**WORK INSTRUCTION:** Reply only with how many lines below contain "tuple".

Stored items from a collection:
● ● ● ● ●

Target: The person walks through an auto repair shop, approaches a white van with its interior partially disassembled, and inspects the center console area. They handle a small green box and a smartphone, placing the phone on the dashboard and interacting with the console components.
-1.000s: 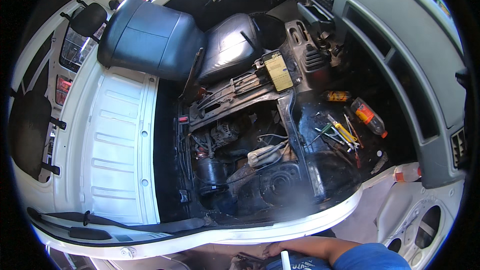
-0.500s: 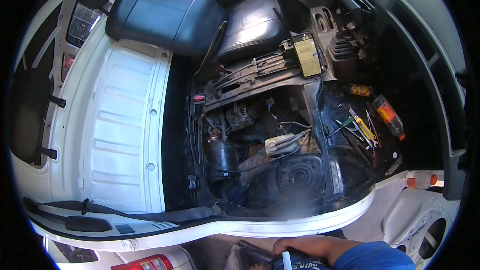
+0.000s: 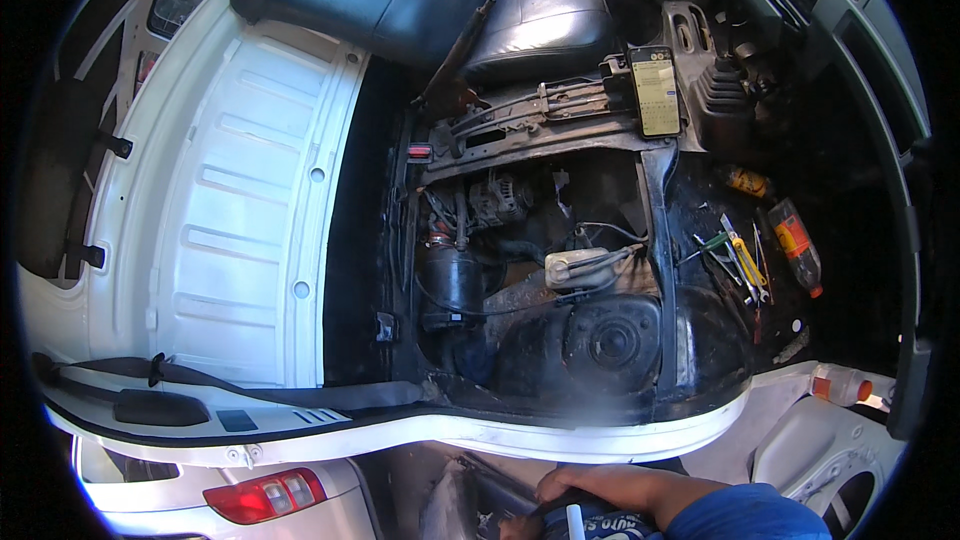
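At the lower edge, my right forearm, in a blue sleeve, bends across my body. My right hand (image 3: 553, 485) is close to my dark printed shirt (image 3: 620, 524), its fingers mostly hidden. Only a small part of my left hand (image 3: 518, 528) shows beside the shirt, and its grip cannot be made out. Ahead of me is a vehicle's open engine bay (image 3: 520, 270) with an alternator (image 3: 497, 202), a black cylinder (image 3: 453, 285) and a pale plastic reservoir (image 3: 577, 268) with hoses. Both hands are outside the bay, below the white door sill (image 3: 590, 447).
A lit phone (image 3: 656, 92) rests beside the gear lever boot (image 3: 722, 87). Several hand tools (image 3: 738, 258) and plastic bottles (image 3: 797, 248) lie on the dark floor. A black seat (image 3: 545, 15) is tipped back. Another vehicle's tail lamp (image 3: 265, 497) shows at lower left.
The view has shifted, so the engine bay and tools sit slightly further right. More of the red tail lamp and of my left hand shows at the bottom.
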`<state>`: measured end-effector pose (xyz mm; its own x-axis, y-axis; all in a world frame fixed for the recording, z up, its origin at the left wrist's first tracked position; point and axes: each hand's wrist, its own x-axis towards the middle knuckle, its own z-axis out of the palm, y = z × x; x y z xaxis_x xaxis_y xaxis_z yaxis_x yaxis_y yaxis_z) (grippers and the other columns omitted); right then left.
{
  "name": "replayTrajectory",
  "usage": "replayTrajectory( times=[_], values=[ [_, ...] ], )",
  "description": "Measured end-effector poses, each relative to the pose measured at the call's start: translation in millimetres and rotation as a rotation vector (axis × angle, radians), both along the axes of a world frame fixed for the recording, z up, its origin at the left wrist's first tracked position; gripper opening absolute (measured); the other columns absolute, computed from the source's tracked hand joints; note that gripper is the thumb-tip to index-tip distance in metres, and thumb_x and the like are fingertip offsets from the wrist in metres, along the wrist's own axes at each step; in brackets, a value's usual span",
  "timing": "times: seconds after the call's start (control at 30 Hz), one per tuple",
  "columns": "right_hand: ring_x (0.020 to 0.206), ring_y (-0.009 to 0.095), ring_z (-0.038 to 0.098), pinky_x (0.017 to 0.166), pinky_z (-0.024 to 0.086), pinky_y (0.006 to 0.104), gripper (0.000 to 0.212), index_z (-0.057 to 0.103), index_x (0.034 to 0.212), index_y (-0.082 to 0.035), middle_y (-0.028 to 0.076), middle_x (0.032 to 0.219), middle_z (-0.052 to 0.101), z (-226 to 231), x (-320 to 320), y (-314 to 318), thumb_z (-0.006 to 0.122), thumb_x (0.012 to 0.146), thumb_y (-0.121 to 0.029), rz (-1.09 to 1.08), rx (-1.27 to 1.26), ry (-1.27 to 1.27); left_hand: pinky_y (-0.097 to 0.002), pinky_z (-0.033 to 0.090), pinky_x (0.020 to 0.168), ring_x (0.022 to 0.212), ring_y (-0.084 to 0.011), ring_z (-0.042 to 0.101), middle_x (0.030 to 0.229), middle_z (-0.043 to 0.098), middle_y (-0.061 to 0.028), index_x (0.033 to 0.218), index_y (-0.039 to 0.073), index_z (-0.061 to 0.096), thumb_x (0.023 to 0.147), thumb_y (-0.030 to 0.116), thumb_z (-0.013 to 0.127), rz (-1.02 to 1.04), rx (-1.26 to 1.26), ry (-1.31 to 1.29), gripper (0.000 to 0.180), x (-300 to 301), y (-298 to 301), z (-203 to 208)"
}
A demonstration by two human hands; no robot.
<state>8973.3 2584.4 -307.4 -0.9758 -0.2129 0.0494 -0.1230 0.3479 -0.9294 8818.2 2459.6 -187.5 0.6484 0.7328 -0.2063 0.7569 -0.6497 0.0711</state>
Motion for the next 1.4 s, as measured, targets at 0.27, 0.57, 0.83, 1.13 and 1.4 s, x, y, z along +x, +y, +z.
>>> replayTrajectory(
  times=[0.27,0.57,0.83,1.13,1.4],
  values=[
    [0.104,0.039,0.068,0.087,0.055,0.0504,0.039,0.071,0.116,-0.005,0.023,0.116,0.07,-0.8,31.6,-7.5,0.062,0.081,-0.017,-0.18,-0.31,-0.378,-0.0472,0.056,0.053,0.071,-0.0351,0.072,0.093,0.073,-0.0223,0.112,0.001,0.064,0.096,0.014,0.046,-0.126,0.188,0.016,0.028,2.8,-6.8,-15.0],
    [0.118,0.04,0.06,0.098,0.048,0.0492,0.039,0.06,0.124,0.002,0.024,0.126,0.063,17.2,57.9,-9.6,0.049,0.098,-0.024,-0.343,-0.18,-0.276,-0.0485,0.059,0.062,0.083,-0.0374,0.072,0.109,0.07,-0.0265,0.118,0.0,0.064,0.096,0.014,0.049,0.213,-0.616,0.228,0.03,29.3,45.7,-7.5],
    [0.141,0.038,0.046,0.119,0.033,0.0459,0.057,0.05,0.147,-0.004,0.023,0.149,0.051,133.8,175.9,6.5,0.036,0.109,-0.045,-0.629,-0.438,-0.433,-0.0369,0.053,0.097,0.12,-0.0295,0.063,0.156,0.046,-0.0189,0.139,0.002,0.055,0.099,0.015,0.049,0.143,-0.706,0.039,0.043,30.6,95.6,74.0],
    [0.136,0.037,0.052,0.114,0.039,0.0444,0.058,0.047,0.151,-0.007,0.022,0.147,0.054,207.9,218.3,27.5,0.042,0.108,-0.046,-0.92,-0.403,-0.445,-0.0357,0.051,0.094,0.111,-0.0261,0.064,0.132,0.057,-0.0173,0.128,0.002,0.059,0.1,0.017,0.053,0.121,-0.687,-0.034,0.032,66.5,161.8,118.7],
    [0.111,0.042,0.063,0.099,0.051,0.0493,0.036,0.062,0.121,0.003,0.026,0.119,0.064,261.0,204.0,52.3,0.058,0.098,-0.025,-1.347,-0.007,-0.158,-0.0357,0.055,0.084,0.095,-0.0244,0.069,0.108,0.068,-0.0162,0.111,0.0,0.065,0.099,0.016,0.058,-0.107,-0.566,-0.071,0.022,86.2,251.3,193.3]
  ],
)
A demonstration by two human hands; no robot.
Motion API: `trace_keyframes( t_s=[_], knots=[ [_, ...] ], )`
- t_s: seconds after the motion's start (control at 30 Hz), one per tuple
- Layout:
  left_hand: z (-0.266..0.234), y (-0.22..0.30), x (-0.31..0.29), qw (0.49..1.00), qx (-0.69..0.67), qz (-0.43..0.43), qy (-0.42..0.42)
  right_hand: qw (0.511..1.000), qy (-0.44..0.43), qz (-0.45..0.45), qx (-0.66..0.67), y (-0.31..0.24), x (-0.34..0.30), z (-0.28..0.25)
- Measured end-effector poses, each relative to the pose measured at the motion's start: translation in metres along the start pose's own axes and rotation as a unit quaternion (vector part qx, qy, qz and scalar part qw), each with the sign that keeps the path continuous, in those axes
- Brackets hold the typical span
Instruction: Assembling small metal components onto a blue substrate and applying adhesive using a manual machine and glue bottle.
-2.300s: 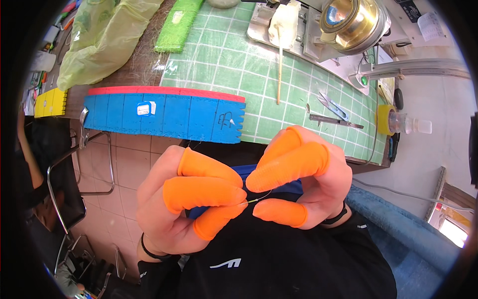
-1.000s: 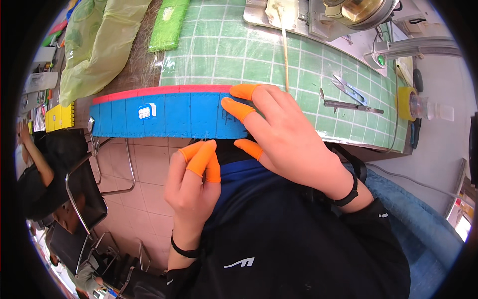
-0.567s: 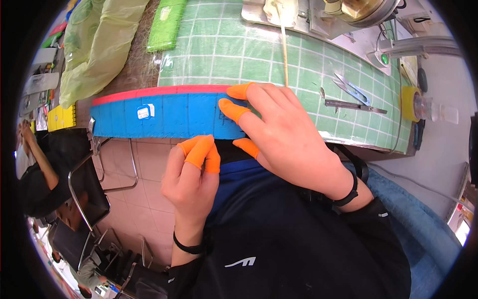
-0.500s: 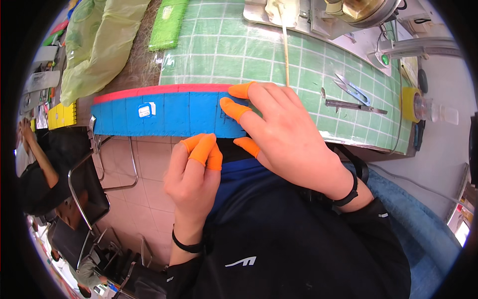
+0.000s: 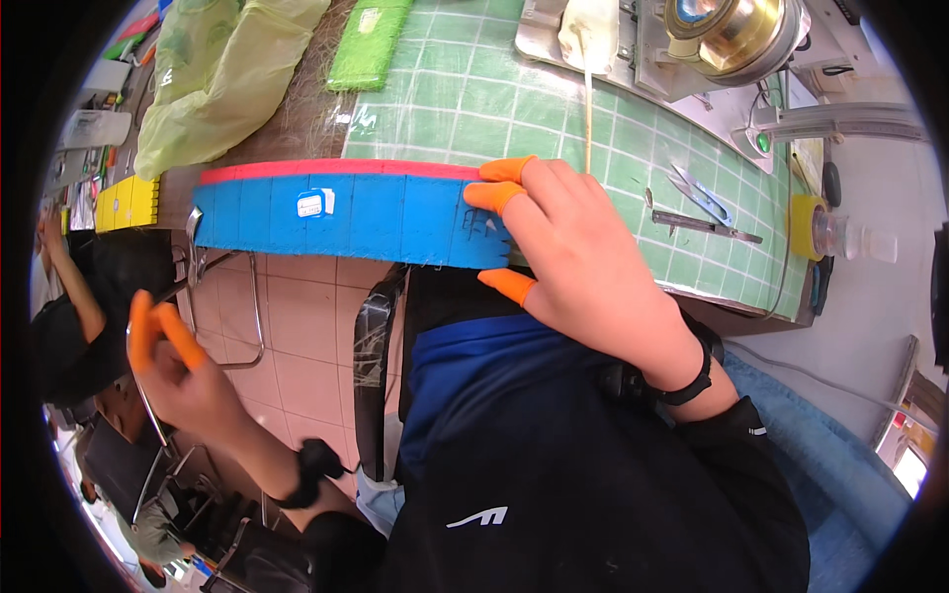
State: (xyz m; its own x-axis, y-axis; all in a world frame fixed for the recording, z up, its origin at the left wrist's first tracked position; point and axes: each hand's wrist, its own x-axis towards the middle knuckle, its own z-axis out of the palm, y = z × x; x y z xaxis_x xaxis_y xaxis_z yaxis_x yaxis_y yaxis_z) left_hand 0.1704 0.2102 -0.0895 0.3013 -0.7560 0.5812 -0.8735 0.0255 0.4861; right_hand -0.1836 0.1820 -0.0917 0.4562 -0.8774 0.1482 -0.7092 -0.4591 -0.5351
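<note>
A long blue foam strip (image 5: 395,217) with evenly spaced dark cross lines and a small white label lies along the table's near edge. Behind it runs a red strip (image 5: 326,168). My right hand (image 5: 583,257), orange covers on its fingertips, grips the blue strip's right end, fingers on top and thumb at the near edge. Away to the left, over the floor, my left hand (image 5: 188,381) is raised with its orange-covered fingers drawn together. Anything between those fingers is too fine to make out.
Beyond the strips are a yellow-green plastic bag (image 5: 217,79), a bright green pad (image 5: 371,44) and loose fine fibres. Thread snips (image 5: 702,198) and tweezers (image 5: 707,227) lie right on the green-checked tabletop (image 5: 494,119). A chair (image 5: 376,366) stands below; another person's arm (image 5: 74,282) shows left.
My left hand has swung from the near edge of the blue strip far to the left. My right hand keeps its grip on the strip's end. The whole view has shifted slightly.
</note>
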Motion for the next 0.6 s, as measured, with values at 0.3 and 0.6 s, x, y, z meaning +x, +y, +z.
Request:
trace_keyframes(
  t_s=[0.3,0.6],
  knots=[
    [0.046,-0.156,0.003,0.828,-0.296,-0.450,-0.158,0.985,0.012,0.022,0.170,-0.015,0.010,-0.016],
    [0.023,-0.181,0.006,0.810,-0.397,-0.424,0.074,0.982,0.045,-0.034,0.181,-0.024,0.007,-0.049]
  ],
)
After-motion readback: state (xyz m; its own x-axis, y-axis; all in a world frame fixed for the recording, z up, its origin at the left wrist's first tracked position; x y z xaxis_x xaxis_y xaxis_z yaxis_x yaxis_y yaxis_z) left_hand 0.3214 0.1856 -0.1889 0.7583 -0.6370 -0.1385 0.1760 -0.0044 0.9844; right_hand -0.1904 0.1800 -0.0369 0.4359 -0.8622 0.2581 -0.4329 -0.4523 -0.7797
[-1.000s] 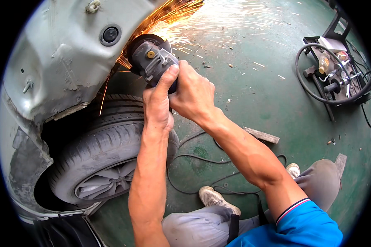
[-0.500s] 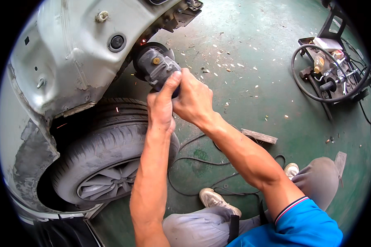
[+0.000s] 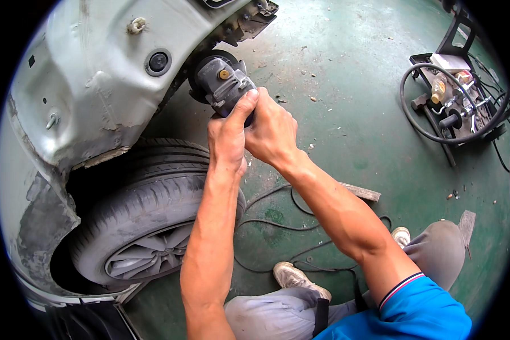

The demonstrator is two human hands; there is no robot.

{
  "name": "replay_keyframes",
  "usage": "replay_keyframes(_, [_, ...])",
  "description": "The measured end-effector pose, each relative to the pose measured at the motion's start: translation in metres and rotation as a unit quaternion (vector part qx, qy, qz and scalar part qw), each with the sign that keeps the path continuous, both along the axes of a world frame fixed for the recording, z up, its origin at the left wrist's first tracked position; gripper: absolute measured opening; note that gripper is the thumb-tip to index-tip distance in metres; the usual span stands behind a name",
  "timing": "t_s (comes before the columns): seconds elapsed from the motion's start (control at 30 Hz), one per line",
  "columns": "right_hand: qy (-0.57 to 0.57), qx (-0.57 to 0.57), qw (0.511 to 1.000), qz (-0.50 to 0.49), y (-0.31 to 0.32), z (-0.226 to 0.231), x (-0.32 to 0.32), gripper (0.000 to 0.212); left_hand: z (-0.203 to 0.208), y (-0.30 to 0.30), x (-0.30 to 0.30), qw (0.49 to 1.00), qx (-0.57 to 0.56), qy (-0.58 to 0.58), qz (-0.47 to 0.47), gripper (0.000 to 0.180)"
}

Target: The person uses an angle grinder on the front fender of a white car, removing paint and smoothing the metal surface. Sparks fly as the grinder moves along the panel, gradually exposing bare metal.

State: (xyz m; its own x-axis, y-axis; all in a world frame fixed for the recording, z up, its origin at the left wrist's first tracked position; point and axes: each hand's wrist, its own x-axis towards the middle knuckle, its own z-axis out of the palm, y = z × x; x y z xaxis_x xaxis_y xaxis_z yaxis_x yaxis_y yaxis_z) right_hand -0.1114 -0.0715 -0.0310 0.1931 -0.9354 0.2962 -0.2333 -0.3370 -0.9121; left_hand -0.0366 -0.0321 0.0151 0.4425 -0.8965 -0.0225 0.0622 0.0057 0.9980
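Both my hands grip an angle grinder (image 3: 221, 82) with a grey gear head and a round dark disc guard. My left hand (image 3: 228, 136) wraps its body from the left, thumb laid along the top. Against it, my right hand (image 3: 272, 127) closes round the same body from the right. The grinder's disc end is at the lower edge of a silver car body panel (image 3: 113, 85), above the wheel arch; whether the disc touches metal is hidden. Below and left of the grinder sits a car tyre (image 3: 147, 198) with a grey spoked rim (image 3: 153, 255).
A dark cable (image 3: 283, 226) loops over the green floor (image 3: 345, 73) between the wheel and my feet. A wooden block (image 3: 361, 191) lies beside my right forearm. At the far right stands a black tool cart (image 3: 447, 102) with tools, a bottle and a coiled hose.
Sparks and bright flecks flew around the grinder and over the floor before; now none show. The grinder and both hands have shifted slightly to the right, away from the panel edge.
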Motion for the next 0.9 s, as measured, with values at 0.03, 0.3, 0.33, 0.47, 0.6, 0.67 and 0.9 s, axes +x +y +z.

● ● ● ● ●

**COMPLETED TASK:** 2